Actor John Travolta says he's as big a star as the King of Rock 'n' Roll, Elvis Presley, but that his Scientology practices have prevented him from going down the same self-destructive path.

"I have fame on the level of a Marilyn Monroe or an Elvis, but part of the reason I didn't go the way they did was because of my beliefs," Travolta, who first gained fame as the swaggering Vinnie Barbarino on the television series Welcome Back, Kotter, told the Irish Independent.

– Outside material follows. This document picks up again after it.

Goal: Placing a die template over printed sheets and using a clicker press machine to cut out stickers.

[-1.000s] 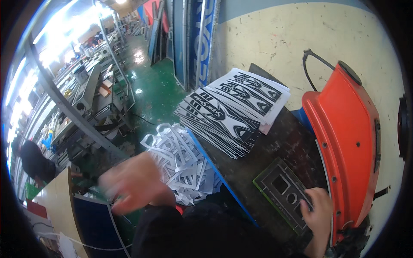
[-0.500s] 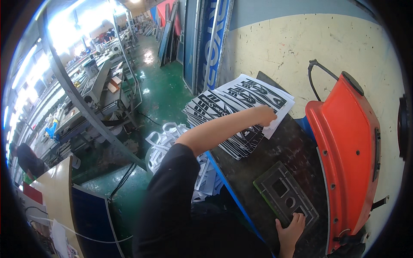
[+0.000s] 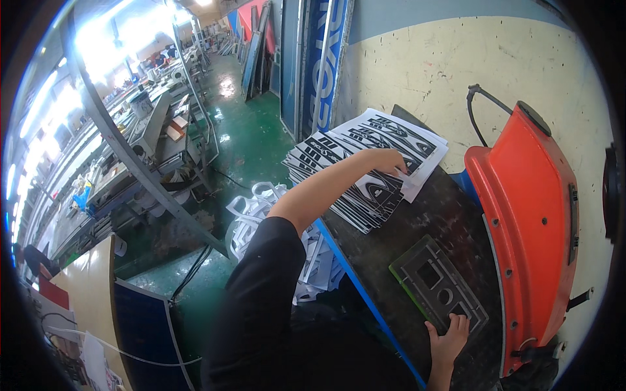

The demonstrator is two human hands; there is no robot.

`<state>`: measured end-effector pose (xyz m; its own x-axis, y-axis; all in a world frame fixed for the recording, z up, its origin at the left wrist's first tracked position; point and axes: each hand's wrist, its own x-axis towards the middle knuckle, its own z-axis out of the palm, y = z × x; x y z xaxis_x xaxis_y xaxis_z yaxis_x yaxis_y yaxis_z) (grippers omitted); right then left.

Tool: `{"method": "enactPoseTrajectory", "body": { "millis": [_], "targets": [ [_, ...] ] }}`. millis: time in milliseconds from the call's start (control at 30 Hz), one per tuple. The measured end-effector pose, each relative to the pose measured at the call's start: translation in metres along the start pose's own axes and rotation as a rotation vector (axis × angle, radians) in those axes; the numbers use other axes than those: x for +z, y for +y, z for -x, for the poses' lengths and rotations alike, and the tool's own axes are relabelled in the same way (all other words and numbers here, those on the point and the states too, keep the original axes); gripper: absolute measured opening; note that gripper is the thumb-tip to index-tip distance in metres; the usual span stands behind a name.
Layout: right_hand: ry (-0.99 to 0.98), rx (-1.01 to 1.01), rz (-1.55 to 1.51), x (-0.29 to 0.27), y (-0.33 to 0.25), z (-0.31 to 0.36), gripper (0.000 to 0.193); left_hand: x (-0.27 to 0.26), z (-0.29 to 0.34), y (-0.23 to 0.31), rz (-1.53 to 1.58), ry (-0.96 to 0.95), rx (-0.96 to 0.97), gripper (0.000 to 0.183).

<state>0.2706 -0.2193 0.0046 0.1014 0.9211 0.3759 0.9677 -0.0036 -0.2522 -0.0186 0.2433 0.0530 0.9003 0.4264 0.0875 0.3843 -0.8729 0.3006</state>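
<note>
My left hand (image 3: pixel 391 161) reaches over a fanned stack of white sheets printed in black (image 3: pixel 375 195). Its fingers are bent down and close together at the sheets, seemingly pinching one near its edge; the fingertips show only in part. On the dark work table (image 3: pixel 424 215) lies a flat black plate with cut-out openings and a green edge (image 3: pixel 424 280). My right hand (image 3: pixel 448 339) is at the plate's near end, fingertips on its rim and thumb apart, holding nothing.
A big red machine housing (image 3: pixel 535 228) borders the table on the right, by a pale wall. White scrap cut-outs (image 3: pixel 316 267) are heaped beside the table's blue edge. A slanting metal post (image 3: pixel 130 156) and a wooden-topped desk (image 3: pixel 85 287) stand left. Framed panels (image 3: pixel 319 72) lean behind.
My left hand has moved slightly left and its fingers now point down at the sheets. My right hand stays at the plate. The whole view has shifted a little.
</note>
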Motion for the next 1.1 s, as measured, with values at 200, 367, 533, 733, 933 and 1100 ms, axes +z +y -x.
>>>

"People make judgments about it [Scientology], but often they don't know what they're talking about. I would advise anyone who wants to know about it to read up on it. We [the Church of Scientology] are only getting bigger and we help people all over the world, from disaster zones to drug rehabilitation." No word on just what role Scientology god Xenu plays in disaster relief.
-John Dawson

Close-ups

AFRICA: A 13-year-old Christian boy fled his Muslim captors last month in Nigeria and has found his way home. Teenager Victor Udo Usen was kidnapped and taken captive by militant Islamic radicals in November for the purpose of converting the boy to Islam. After relatives unsuccessfully sought his release, Victor finally escaped, according to Compass Direct News, and made his way back to his family, which promptly put him in hiding.

FILM: Lee Strobel's The Case for Christ may soon become a hot item again. Movie house Lions Gate Entertainment announced it purchased the rights to a documentary based on Strobel's instant classic apologetic work and intends to redistribute the DVD. Most theatergoers may recognize Lions Gate from horror flicks like Saw and Hostel.

MAN KNOWS NOT HIS TIME: Meredith G. Kline, noted Covenant theologian and Old Testament scholar whose teaching career spanned more than 50 years at Westminster Seminary (Philadelphia and Escondido, Calif.) and Gordon-Conwell Seminary in South Hamilton, Mass., died April 14 in Beverly, Mass., following a long illness; he was 84.